**Action item:**
Your answer must consist solely of the lines from the start of the entries below through the line with "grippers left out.", unchanged.

**Dataset excerpts:**
▽
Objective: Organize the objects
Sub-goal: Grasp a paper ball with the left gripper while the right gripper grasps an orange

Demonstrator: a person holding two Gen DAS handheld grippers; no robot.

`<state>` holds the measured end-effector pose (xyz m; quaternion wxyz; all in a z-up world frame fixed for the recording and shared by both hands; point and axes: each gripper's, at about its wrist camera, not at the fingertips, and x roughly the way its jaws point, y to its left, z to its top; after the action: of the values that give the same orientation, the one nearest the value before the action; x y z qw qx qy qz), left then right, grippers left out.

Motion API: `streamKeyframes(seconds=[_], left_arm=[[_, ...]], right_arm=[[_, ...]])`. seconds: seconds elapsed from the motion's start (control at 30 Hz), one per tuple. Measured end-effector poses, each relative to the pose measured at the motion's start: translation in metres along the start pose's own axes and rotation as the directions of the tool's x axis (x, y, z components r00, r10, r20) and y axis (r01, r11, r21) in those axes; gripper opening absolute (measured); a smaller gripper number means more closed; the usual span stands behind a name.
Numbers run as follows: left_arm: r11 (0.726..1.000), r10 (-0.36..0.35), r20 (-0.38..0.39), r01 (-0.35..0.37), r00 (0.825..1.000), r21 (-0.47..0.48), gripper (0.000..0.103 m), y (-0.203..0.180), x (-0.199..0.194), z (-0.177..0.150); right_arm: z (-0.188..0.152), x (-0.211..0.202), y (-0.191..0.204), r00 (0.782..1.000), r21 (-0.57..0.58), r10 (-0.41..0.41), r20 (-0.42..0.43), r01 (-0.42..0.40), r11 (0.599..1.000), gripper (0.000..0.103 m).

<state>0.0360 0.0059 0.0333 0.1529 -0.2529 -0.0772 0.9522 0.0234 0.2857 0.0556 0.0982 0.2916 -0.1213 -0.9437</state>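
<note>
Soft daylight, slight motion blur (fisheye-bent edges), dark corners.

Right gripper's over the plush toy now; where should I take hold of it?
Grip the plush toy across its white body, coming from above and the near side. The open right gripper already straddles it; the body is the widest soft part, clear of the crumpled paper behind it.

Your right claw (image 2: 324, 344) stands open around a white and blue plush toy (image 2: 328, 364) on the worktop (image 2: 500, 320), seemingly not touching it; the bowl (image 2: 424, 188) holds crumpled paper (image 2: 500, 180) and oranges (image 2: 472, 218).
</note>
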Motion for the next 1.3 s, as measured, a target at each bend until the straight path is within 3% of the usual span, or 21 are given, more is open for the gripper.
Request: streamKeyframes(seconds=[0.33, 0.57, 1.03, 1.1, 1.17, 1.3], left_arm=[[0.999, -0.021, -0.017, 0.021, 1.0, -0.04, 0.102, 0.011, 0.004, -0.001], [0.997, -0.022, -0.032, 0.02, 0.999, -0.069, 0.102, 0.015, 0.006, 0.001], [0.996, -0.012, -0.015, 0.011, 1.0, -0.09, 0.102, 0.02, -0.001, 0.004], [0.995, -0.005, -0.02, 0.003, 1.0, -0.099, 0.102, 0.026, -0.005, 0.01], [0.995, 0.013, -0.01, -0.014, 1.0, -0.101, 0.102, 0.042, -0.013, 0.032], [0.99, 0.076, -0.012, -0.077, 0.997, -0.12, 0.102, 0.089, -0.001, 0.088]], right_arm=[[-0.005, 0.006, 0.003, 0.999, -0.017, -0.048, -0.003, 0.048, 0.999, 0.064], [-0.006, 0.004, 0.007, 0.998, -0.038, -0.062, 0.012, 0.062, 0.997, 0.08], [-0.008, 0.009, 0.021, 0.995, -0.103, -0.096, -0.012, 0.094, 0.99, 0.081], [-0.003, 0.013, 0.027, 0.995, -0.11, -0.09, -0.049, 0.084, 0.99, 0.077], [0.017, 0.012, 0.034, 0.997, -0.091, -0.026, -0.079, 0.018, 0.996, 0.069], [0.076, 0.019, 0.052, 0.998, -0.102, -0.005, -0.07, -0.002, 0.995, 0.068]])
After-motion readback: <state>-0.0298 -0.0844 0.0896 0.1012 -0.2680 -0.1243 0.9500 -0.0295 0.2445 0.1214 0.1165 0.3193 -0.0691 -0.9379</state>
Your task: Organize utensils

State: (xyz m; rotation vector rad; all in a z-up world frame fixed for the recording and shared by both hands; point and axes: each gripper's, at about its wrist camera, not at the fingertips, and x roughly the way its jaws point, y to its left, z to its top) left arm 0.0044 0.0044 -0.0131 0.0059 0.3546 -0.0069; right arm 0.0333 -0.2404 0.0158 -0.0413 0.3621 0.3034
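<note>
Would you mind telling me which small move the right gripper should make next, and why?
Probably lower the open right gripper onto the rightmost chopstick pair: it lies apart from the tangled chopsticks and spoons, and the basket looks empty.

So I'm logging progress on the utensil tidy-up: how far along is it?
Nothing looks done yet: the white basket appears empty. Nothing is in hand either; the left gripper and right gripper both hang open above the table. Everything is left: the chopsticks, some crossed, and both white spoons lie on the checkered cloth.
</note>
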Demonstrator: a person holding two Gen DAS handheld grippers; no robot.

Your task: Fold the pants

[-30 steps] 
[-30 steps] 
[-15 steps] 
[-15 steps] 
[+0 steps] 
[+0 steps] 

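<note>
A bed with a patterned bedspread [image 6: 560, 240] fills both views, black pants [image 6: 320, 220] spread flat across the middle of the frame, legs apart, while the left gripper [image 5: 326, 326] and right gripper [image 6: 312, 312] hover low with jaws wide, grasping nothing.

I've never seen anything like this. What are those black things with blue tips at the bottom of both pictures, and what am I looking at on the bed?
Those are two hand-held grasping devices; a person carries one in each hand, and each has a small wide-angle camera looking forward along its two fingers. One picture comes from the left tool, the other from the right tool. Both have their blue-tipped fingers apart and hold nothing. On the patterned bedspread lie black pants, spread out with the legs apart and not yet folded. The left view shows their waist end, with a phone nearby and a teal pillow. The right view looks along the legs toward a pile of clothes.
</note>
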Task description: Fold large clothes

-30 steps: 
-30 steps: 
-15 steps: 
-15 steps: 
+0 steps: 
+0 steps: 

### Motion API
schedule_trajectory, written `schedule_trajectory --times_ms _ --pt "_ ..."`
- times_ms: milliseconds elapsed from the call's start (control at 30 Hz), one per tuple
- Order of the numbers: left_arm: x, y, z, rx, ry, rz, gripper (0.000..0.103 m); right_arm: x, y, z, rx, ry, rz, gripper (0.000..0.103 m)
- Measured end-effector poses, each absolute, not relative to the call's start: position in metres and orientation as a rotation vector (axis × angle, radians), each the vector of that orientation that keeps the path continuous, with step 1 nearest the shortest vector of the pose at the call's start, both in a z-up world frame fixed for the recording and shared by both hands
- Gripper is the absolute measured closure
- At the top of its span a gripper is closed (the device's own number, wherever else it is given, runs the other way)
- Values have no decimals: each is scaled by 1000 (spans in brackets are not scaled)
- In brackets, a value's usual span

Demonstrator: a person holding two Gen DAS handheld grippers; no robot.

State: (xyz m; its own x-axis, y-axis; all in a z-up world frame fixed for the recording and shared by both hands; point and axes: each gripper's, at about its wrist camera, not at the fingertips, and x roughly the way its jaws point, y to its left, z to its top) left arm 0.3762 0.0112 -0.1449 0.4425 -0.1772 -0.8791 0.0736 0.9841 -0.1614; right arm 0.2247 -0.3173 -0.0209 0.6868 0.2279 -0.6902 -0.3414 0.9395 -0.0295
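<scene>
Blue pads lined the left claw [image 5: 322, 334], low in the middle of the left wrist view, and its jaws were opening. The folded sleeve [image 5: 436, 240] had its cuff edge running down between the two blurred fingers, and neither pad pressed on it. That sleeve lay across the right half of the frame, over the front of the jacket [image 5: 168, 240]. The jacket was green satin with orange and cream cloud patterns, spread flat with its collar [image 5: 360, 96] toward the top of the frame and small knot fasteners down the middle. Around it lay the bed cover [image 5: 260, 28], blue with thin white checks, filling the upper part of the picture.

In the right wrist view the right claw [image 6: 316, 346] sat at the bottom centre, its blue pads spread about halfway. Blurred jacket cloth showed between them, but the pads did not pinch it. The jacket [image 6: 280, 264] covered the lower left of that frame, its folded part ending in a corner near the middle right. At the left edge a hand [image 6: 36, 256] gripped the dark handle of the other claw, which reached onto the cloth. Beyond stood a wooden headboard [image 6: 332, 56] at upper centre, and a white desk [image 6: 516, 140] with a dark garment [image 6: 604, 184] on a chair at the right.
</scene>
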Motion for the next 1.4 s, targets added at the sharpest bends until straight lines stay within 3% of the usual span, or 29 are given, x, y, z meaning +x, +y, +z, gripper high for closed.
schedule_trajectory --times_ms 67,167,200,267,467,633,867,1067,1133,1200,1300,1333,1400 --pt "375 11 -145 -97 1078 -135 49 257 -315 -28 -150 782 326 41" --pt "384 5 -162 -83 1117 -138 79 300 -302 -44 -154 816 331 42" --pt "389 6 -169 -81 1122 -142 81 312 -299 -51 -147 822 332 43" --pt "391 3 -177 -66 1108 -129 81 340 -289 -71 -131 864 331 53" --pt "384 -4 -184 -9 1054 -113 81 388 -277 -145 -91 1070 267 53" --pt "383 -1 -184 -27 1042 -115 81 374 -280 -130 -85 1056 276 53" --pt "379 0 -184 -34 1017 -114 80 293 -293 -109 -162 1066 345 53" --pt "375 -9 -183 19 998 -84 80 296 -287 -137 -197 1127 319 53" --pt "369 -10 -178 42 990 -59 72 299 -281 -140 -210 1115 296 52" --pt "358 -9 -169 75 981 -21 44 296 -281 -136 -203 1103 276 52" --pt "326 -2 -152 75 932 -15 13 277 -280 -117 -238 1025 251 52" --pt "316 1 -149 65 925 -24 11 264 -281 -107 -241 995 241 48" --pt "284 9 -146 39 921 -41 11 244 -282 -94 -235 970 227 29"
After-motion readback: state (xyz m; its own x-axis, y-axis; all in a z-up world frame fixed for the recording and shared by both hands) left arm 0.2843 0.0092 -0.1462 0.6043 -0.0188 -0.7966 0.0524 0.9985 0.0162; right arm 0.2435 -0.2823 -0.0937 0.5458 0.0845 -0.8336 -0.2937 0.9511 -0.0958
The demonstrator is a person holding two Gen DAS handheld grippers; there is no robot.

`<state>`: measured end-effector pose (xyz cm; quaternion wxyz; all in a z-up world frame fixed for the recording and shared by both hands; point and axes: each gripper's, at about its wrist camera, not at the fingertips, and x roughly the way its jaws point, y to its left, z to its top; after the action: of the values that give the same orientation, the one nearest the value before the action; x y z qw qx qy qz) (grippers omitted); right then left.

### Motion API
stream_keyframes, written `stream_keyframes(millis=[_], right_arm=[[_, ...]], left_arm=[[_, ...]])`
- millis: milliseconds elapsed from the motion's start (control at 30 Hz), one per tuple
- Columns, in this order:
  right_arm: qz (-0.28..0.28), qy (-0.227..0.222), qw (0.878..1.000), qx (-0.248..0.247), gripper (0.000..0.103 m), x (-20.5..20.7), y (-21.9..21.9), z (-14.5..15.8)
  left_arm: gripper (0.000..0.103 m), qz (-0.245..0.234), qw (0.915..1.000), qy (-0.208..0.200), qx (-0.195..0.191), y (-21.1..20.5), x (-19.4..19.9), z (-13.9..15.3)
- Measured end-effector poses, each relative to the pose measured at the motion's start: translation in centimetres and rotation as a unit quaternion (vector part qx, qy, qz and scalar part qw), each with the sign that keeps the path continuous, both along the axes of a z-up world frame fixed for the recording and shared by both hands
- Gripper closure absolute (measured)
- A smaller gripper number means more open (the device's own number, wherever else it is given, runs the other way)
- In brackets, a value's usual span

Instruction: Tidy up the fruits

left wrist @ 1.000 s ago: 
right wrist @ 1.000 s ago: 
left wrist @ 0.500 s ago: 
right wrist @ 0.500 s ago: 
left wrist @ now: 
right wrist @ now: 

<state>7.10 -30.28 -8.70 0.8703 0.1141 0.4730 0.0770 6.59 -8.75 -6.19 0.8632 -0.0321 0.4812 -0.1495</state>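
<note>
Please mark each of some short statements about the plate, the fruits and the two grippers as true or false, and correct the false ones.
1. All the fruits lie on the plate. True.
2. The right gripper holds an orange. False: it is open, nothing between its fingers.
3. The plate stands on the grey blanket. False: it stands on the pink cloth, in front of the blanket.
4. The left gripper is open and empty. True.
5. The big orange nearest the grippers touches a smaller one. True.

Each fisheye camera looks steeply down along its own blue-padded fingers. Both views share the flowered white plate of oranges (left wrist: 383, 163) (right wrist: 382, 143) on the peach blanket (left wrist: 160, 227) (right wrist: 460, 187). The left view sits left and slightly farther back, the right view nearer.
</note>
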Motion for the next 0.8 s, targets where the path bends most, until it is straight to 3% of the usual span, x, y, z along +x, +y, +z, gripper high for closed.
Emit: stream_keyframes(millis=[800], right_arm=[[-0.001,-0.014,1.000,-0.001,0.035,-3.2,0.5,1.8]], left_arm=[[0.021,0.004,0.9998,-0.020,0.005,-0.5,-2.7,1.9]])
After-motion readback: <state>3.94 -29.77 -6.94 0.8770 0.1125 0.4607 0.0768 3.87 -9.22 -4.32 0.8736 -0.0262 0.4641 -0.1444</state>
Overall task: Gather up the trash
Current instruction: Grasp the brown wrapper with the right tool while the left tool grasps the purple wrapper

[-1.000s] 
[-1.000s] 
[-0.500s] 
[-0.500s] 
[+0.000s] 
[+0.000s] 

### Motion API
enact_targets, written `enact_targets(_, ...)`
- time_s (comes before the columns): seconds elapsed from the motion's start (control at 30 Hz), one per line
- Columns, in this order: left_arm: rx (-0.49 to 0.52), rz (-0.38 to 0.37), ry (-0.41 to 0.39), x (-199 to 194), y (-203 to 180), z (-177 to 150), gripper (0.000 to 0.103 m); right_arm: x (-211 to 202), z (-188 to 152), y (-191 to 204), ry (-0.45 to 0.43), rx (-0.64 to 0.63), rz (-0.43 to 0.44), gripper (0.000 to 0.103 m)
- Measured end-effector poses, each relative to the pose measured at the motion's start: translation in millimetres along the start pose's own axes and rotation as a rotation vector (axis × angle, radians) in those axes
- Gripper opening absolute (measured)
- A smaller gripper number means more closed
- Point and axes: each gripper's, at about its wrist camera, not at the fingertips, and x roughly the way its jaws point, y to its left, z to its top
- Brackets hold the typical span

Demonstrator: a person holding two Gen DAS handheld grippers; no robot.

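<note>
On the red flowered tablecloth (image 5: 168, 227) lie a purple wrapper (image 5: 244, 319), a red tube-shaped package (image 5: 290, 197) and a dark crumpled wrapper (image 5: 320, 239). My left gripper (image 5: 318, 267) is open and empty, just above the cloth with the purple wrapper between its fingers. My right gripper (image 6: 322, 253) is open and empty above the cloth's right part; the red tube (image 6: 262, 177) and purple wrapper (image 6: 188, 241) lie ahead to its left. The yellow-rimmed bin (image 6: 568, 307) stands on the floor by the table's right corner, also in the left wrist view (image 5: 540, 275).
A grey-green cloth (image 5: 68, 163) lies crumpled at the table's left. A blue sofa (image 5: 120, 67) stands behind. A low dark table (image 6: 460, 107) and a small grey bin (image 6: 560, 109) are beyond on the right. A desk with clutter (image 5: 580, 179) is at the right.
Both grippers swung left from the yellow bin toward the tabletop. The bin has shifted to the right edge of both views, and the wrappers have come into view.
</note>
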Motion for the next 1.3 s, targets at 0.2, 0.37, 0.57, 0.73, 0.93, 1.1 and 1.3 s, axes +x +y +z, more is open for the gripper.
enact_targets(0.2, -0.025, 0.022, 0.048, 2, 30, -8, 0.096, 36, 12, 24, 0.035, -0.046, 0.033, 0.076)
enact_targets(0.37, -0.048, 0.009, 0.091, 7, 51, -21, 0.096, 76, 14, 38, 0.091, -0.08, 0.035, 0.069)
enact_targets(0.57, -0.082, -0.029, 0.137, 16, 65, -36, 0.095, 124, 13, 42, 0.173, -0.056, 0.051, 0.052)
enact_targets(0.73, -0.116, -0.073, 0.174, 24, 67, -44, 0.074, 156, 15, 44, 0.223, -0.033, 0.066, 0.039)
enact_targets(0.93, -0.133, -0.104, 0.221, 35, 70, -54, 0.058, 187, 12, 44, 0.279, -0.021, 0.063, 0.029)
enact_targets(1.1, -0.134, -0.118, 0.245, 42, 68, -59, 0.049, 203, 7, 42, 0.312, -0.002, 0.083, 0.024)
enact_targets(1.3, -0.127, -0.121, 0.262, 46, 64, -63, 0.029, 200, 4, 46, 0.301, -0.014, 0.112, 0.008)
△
**Exercise solution:**
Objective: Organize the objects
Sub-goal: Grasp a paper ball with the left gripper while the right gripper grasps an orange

Demonstrator: a person holding two Gen DAS handheld grippers; no robot.

`<state>` holds the measured end-effector pose (xyz m; quaternion wxyz; all in a z-up world frame fixed for the recording and shared by both hands; point and axes: each gripper's, at about its wrist camera, not at the fingertips, and x roughly the way its jaws point, y to its left, z to its top; after the action: of the values that give the same orientation, the one nearest the value before the action; x y z qw qx qy qz), left then right, grippers left out.

That is the complete answer to the exercise.